PIAC played a major role in supporting women affected by the faulty intra-uterine device, the Dalkon Shield. The Dalkon Shield was linked to a condition called Pelvic Inflammatory Disease, a painful infection often resulting in infertility and potentially requiring hysterectomy. Infections generated by the Shield were held responsible for spontaneous abortions and associated septicaemia, and over 15,000 women filed personal injury claims in the United States.
PIAC’s involvement with the Shield started in 1983. The Leichhardt Women’s Health Service, then fighting an uphill battle to publicise the effects of the device, asked PIAC to assist in giving legal advice. PIAC helped publicise the US litigation and put individual women in contact with US lawyers.
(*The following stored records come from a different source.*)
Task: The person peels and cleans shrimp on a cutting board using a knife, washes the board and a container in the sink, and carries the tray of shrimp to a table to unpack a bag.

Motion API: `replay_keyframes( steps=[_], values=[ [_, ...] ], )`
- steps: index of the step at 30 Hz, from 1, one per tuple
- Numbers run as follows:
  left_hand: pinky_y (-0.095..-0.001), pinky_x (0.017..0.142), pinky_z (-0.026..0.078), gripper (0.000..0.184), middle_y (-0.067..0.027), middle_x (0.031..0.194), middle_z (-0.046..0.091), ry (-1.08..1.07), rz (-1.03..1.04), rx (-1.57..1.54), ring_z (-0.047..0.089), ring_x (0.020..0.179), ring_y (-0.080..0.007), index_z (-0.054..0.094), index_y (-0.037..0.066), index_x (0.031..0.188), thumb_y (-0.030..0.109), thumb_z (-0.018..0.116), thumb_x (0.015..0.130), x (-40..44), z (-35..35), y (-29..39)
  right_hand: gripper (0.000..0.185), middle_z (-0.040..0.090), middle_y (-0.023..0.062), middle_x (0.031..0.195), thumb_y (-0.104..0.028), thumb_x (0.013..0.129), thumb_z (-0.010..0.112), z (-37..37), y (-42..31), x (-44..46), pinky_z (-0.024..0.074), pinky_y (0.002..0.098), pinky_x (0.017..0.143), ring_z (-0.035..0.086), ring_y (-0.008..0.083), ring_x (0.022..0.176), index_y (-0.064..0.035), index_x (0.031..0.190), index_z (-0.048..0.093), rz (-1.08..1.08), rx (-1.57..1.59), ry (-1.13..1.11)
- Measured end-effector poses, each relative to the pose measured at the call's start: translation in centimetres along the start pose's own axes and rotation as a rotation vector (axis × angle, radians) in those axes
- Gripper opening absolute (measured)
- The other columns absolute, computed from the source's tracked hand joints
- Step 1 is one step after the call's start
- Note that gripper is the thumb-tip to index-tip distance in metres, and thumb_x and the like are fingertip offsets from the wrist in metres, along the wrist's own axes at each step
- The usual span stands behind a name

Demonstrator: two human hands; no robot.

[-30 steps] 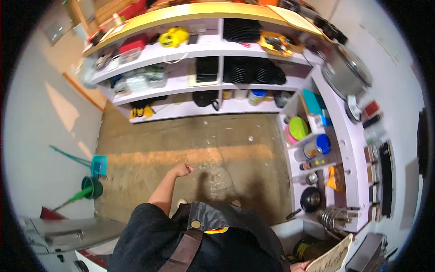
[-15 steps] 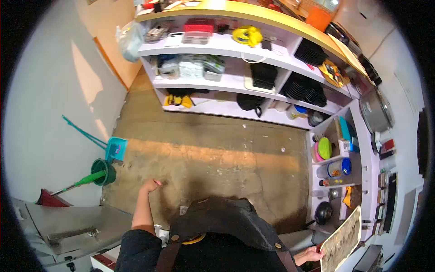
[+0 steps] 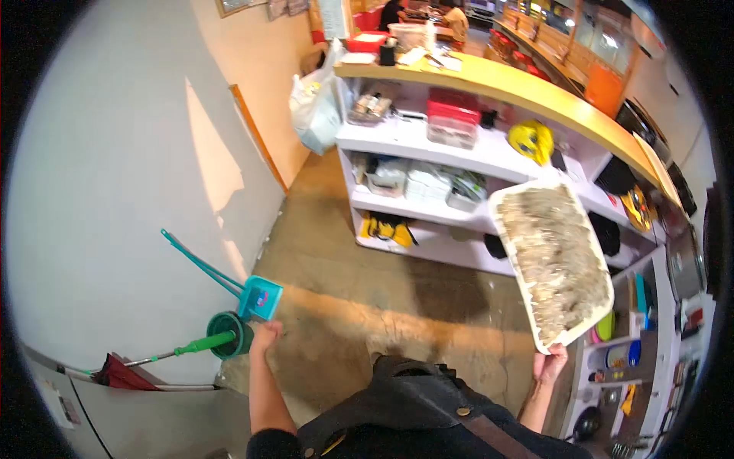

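My right hand (image 3: 550, 362) grips the near end of a shallow white tray (image 3: 604, 314), held up and tilted in front of the shelves. A layer of grey-brown pieces (image 3: 554, 252) covers its inside; their kind is too blurred to name. On the other side, my left hand (image 3: 266, 335) hangs low over the floor with its fingers curled in and nothing visible in them. From this viewpoint it appears close to a teal dustpan (image 3: 261, 298) and a green bucket (image 3: 224, 351).
A shelf unit (image 3: 428, 218) with a yellow counter top (image 3: 489, 74) stands ahead, loaded with boxes and bags. A green-handled mop (image 3: 205, 343) leans from the bucket. Side shelves (image 3: 612, 356) hold jars and a pan at right. Beyond the counter, people (image 3: 456, 23) sit at tables.
The tray has risen from the lower right to in front of the shelves, still in my right hand. The view has turned left and tilted up. My left hand is now nearer the dustpan in view.
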State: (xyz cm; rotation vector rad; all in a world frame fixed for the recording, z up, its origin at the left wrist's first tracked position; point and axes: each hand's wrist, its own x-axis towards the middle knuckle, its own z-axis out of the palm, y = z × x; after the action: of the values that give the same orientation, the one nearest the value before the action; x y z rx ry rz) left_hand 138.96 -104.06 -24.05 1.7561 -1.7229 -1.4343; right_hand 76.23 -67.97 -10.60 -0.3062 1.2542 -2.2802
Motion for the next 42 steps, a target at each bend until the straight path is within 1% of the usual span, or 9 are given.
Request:
replay_keyframes(
  steps=[2,3,7,12,22,30,35,39,42],
  values=[
    [-0.0325,0.059,0.043,0.016,-0.0055,0.072,0.058,0.28,0.155,0.456,0.054,0.067,-0.0162,0.061,0.004,0.08,0.01,0.046,0.083,-0.5,-3.1,-7.6,0.047,0.058,0.0154,0.108,-0.005,0.061,0.047,13.6,2.9,1.0,0.0437,0.0406,0.095,0.056,0.0286,0.102,0.0042,0.107,0.053,0.211,0.146,-0.103],
    [-0.0348,0.061,0.044,0.015,-0.0056,0.075,0.059,0.325,-0.073,-0.143,0.057,0.07,-0.02,0.059,0.005,0.079,0.014,0.048,0.084,-3.3,-3.8,-9.8,0.05,0.059,0.0155,0.107,-0.005,0.059,0.047,16.7,5.6,2.1,0.0445,0.0409,0.094,0.057,0.0292,0.1,0.0044,0.108,0.052,0.303,0.157,-0.192],
    [-0.0372,0.063,0.047,0.012,-0.0064,0.088,0.063,0.222,-0.723,-0.425,0.059,0.076,-0.0258,0.059,0.007,0.084,0.016,0.052,0.084,-11.0,-5.5,-15.6,0.05,0.062,0.015,0.096,-0.006,0.057,0.048,31.3,15.4,4.1,0.0472,0.0414,0.09,0.06,0.0285,0.094,0.0068,0.105,0.052,0.712,0.124,-0.388],
    [-0.0376,0.067,0.047,0.014,-0.0085,0.089,0.064,0.223,-0.874,-0.531,0.06,0.079,-0.0264,0.06,0.007,0.087,0.018,0.052,0.084,-5.8,-4.9,-15.8,0.062,0.056,0.0202,0.118,-0.009,0.057,0.048,42.3,32.8,6.5,0.0379,0.0473,0.1,0.055,0.0355,0.107,0.0096,0.116,0.049,1.319,0.304,-0.676],
    [-0.0383,0.074,0.048,0.02,-0.0126,0.093,0.065,0.083,-0.641,-0.37,0.062,0.086,-0.0277,0.063,0.008,0.094,0.022,0.053,0.084,17.7,-17.3,-15.1,0.042,0.06,0.0168,0.11,0.0,0.059,0.047,66.4,49.3,8.9,0.0463,0.0404,0.09,0.057,0.031,0.104,0.0017,0.099,0.058,1.289,0.598,-0.927],
    [-0.0355,0.082,0.048,0.024,-0.0129,0.101,0.067,-0.325,-0.123,0.295,0.062,0.095,-0.0241,0.064,0.007,0.103,0.018,0.052,0.085,55.4,-35.2,-7.5,0.049,0.06,0.0162,0.106,0.004,0.059,0.046,81.6,55.2,17.6,0.0456,0.0408,0.091,0.056,0.0308,0.105,0.0017,0.107,0.055,1.0,0.225,-0.527],
    [-0.0333,0.086,0.046,0.035,-0.0104,0.113,0.061,-0.591,0.048,0.06,0.057,0.101,-0.022,0.058,0.004,0.117,0.007,0.054,0.082,77.2,-40.0,1.3,0.053,0.061,0.0171,0.104,0.002,0.059,0.048,89.6,62.0,27.6,0.046,0.0397,0.089,0.058,0.0306,0.1,0.0036,0.111,0.054,0.925,0.286,-0.415],
    [-0.0331,0.079,0.047,0.035,-0.0077,0.106,0.061,-0.767,-0.322,-0.426,0.058,0.093,-0.0189,0.059,0.009,0.115,0.026,0.059,0.084,68.4,-36.9,-1.4,0.03,0.063,0.0133,0.083,-0.003,0.062,0.055,86.6,59.2,24.4,0.05,0.0323,0.067,0.061,0.0226,0.069,0.004,0.091,0.06,0.845,0.101,-0.297],
    [-0.0326,0.074,0.046,0.043,-0.0053,0.106,0.061,-0.461,-0.63,-0.308,0.059,0.091,-0.0181,0.059,0.012,0.115,0.038,0.061,0.081,64.8,-37.6,-1.7,0.019,0.061,0.0119,0.076,-0.001,0.063,0.055,84.3,59.9,24.4,0.048,0.0315,0.061,0.058,0.0211,0.063,0.0016,0.081,0.058,0.756,-0.224,-0.387]
  ],
)
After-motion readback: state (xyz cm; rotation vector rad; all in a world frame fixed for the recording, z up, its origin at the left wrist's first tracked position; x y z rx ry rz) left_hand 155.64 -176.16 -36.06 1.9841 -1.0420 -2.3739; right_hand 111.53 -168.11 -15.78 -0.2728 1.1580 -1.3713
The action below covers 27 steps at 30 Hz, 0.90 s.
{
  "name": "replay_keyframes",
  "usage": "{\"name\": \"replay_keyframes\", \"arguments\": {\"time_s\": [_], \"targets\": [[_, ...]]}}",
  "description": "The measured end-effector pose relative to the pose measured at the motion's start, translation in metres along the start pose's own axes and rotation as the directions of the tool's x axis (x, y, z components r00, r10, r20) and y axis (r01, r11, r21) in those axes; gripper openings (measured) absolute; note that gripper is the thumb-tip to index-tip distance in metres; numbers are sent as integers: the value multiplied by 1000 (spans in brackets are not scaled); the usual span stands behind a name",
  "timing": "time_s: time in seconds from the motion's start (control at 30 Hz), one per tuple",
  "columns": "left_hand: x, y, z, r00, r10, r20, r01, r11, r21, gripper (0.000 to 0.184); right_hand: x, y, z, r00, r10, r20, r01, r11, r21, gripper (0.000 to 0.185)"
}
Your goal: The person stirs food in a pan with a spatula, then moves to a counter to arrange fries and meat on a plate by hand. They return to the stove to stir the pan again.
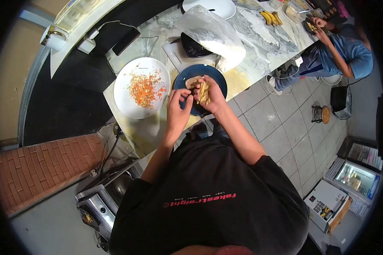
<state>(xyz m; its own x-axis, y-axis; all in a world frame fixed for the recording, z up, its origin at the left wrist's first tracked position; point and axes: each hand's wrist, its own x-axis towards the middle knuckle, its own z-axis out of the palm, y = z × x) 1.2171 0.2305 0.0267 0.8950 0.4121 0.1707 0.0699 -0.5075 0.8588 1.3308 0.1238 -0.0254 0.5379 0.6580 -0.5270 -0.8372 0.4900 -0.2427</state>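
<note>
My right hand [212, 94] is closed around a pale yellow, lumpy piece of food [204, 92], whose kind I cannot make out. Beside it is my left hand [179, 104], its fingers curled and thumb close to the fingertips in a pinch; what lies between them is too small to tell. Both hands are over a dark blue plate [221, 79]. A light brown piece [192, 82] shows on that plate, partly hidden by my fingers. To the left, a white plate [122, 100] bears shredded orange and pale vegetables [144, 89].
Behind the blue plate are a clear plastic bag [221, 40] and a black container [193, 46]. Bananas [271, 18] and a white plate [225, 8] sit farther back on the marble table [253, 46]. A phone [126, 41] lies left; another person [342, 51] works at right.
</note>
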Motion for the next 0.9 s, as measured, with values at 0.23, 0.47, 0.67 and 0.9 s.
{"name": "replay_keyframes", "arguments": {"time_s": [0.23,0.47,0.67,0.9], "targets": [[-21,-21,10,908,-292,300,396,833,-386,21,5,-6,4,996,16,88,-26,993,117,25],[-12,-26,14,955,-215,206,289,834,-469,11,2,-3,7,989,-16,149,-7,988,152,22],[-10,-28,19,965,-188,185,245,898,-365,10,3,8,-1,995,-48,92,36,992,125,21],[-22,-18,-8,903,206,377,-273,953,134,26,0,-17,-14,990,-7,140,-21,980,197,21]]}}
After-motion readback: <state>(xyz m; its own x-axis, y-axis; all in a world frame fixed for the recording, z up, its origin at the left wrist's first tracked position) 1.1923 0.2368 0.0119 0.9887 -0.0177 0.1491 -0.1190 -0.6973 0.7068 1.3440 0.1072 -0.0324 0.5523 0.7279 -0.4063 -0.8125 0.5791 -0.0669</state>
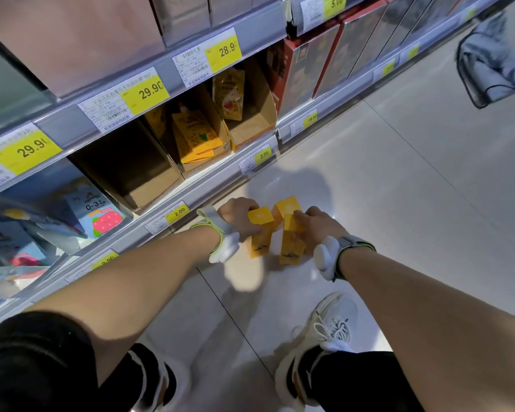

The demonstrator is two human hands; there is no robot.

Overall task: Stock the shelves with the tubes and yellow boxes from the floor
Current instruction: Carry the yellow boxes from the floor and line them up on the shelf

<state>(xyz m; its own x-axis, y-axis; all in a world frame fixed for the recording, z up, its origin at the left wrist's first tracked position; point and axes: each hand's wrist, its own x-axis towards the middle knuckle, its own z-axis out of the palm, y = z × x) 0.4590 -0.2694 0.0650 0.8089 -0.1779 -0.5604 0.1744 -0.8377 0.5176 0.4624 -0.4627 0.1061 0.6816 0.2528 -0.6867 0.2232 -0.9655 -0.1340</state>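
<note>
Three yellow boxes stand upright on the floor just in front of the shelf. My left hand (238, 217) is closed around the left yellow box (260, 233). My right hand (317, 226) grips the right yellow box (292, 245). A third yellow box (287, 208) stands behind and between them, touching both; no hand holds it. No tubes are in view. On the shelf, an open cardboard tray (149, 188) sits to the left of a tray of yellow pouches (197, 135).
Shelf edges carry yellow price tags (146, 92). Tall red cartons (309, 60) stand on the shelf to the right. A grey bag (494, 63) lies on the floor at the far right. My white shoe (327, 331) is on the tiles below my right wrist.
</note>
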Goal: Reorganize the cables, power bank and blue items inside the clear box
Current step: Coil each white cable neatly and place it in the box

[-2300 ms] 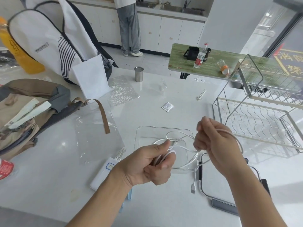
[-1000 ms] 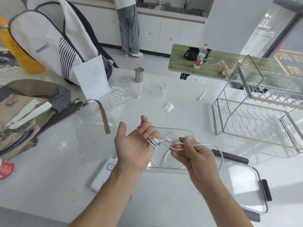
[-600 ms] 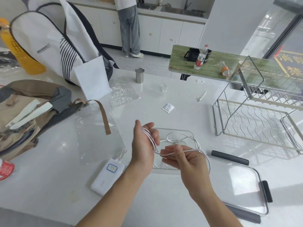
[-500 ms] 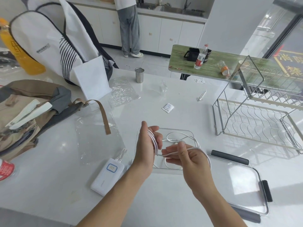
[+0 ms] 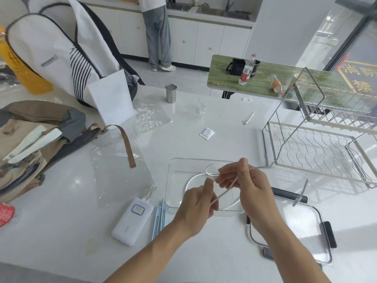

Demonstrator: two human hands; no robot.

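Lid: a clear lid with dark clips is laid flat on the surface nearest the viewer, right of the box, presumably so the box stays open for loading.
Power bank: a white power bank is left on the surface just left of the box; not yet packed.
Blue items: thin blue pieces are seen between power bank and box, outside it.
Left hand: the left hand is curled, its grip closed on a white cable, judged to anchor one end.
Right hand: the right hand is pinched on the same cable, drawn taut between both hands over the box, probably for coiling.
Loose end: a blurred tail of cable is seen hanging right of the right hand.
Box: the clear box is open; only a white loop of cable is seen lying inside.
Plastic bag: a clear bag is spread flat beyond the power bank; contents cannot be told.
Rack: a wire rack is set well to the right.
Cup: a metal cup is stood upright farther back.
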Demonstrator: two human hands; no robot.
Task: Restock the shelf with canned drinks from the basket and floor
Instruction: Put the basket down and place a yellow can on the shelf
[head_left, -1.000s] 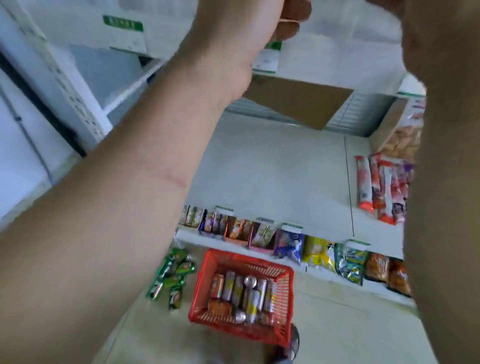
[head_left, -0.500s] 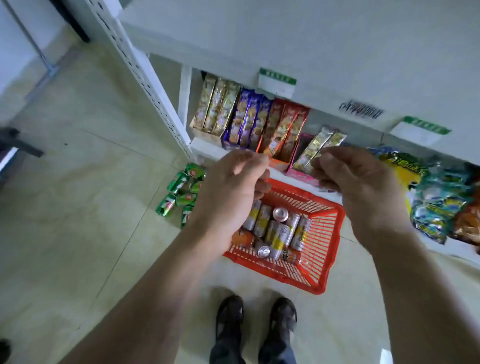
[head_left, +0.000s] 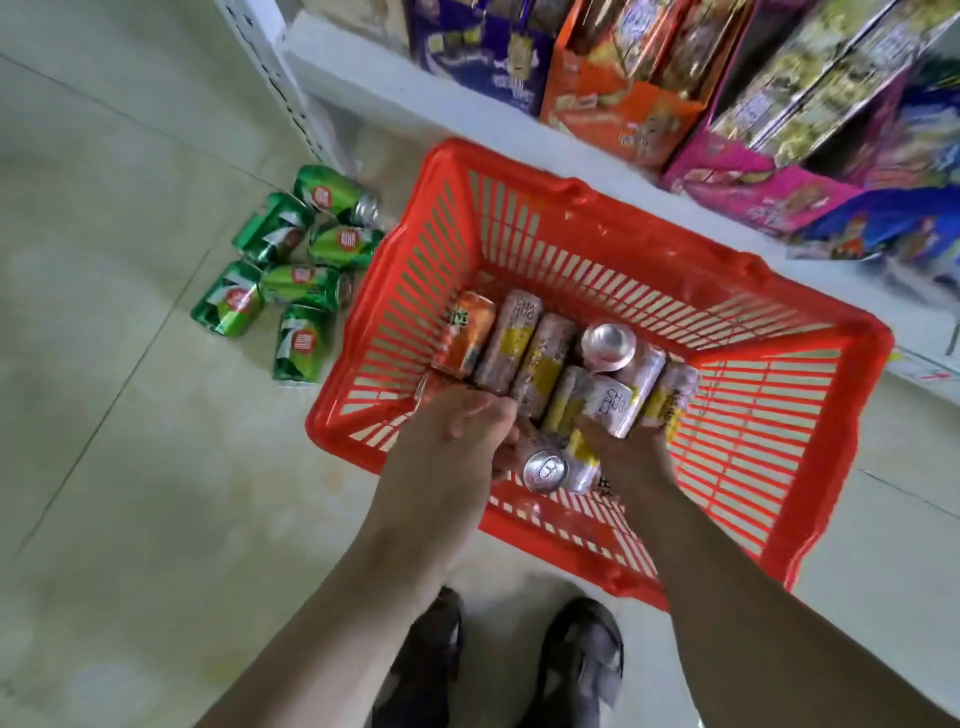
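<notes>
Left hand (head_left: 457, 431) curled over cans (head_left: 524, 358) in basket (head_left: 779, 441), grip unclear | right hand (head_left: 631, 447) grips one can (head_left: 623, 397) | green cans (head_left: 283, 273) on floor, left of hands | judged: most stock still unshelved
</notes>
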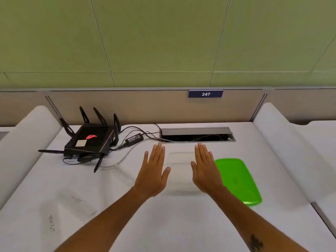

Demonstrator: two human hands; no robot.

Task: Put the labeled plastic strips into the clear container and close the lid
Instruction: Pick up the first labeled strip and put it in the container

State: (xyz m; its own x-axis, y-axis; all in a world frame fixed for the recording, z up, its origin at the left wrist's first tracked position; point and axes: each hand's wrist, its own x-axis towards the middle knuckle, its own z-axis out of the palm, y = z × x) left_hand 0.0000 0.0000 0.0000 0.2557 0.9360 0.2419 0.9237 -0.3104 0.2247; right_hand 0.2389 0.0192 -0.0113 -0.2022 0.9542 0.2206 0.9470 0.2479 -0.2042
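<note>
The clear container (pixel 181 171) sits on the white table in the middle, faint against the surface, without its lid. Its bright green lid (pixel 238 180) lies flat just to its right. Two clear plastic strips with handwritten labels lie at the lower left: one (pixel 80 202) nearer the middle, the other (pixel 51 222) closer to the front edge. My left hand (pixel 154 171) hovers flat, palm down, left of the container. My right hand (pixel 205 170) hovers flat on the container's right side, partly over the lid's left edge. Both hands hold nothing.
A black router (pixel 89 140) with several antennas stands at the back left, with a power brick (pixel 134 139) and cables trailing toward an open cable hatch (pixel 197 135) at the back. White rolled dividers (pixel 27 142) border the table on both sides.
</note>
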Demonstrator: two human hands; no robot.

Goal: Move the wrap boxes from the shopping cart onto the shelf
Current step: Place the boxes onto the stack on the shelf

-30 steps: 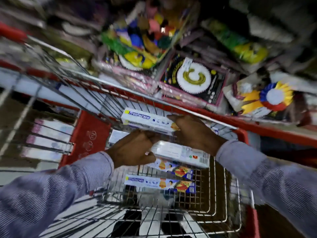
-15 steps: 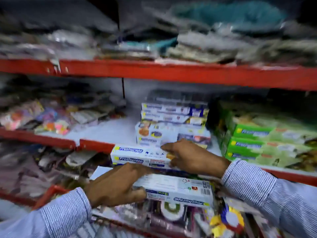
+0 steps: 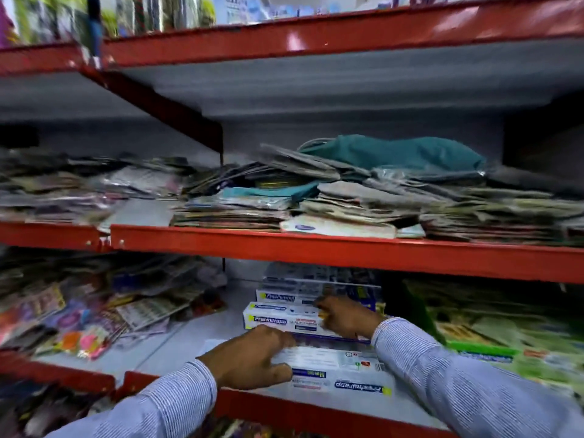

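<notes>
My left hand (image 3: 252, 357) grips a white wrap box (image 3: 338, 371) lying flat at the front of the red-edged shelf (image 3: 196, 343). My right hand (image 3: 346, 316) holds a second white-and-blue wrap box (image 3: 278, 319) against a stack of similar wrap boxes (image 3: 316, 286) further back on the same shelf. Whether the held boxes rest fully on the shelf board is hard to tell through the blur. The shopping cart is out of view.
Green boxes (image 3: 493, 349) fill the shelf to the right of the stack. Colourful packets (image 3: 79, 314) lie to the left. The shelf above holds piles of flat packets (image 3: 347, 200) and a teal bag (image 3: 395, 153). A red shelf edge (image 3: 316, 251) overhangs the boxes.
Both hands lifted the two wrap boxes out of the cart and carried them up and forward onto the shelf, by the stack. The view rose from the cart to the shelves.
</notes>
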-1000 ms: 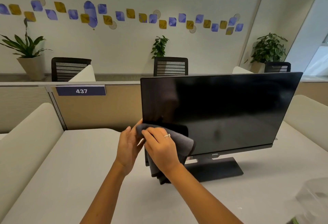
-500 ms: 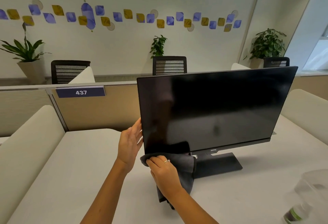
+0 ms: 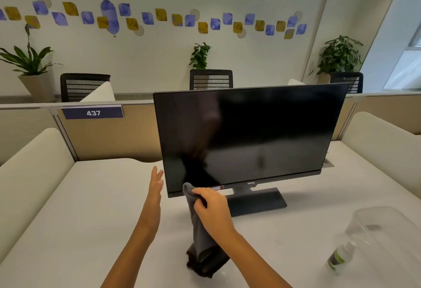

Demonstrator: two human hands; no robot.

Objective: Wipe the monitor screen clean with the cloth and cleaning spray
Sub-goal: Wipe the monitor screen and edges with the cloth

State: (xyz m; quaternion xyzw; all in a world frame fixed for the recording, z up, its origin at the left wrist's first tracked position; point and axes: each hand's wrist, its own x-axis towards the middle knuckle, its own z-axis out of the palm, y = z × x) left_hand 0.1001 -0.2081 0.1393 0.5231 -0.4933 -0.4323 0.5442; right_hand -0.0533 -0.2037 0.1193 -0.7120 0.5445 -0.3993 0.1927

PIAC’s casework took off after the maker of the Shiled filed for bankruptcy in the United States, saying that the outstanding Shield litigation could financially swamp the company. A deadline of 30 April 1986 was set for foreigners to lodge claims against the Dalkon Shield and PIAC helped 1,700 Australians file claims before the due date.
PIAC was involved in extensive litigation regarding the NSW HomeFund Scheme for much of the 1990s. PIAC fought for a large number of low-income homeowners who were facing high fixed-interest loans with annually increasing repayments and ballooning debt often exceeding the value of their homes. PIAC took the case to the High Court before it was ultimately settled.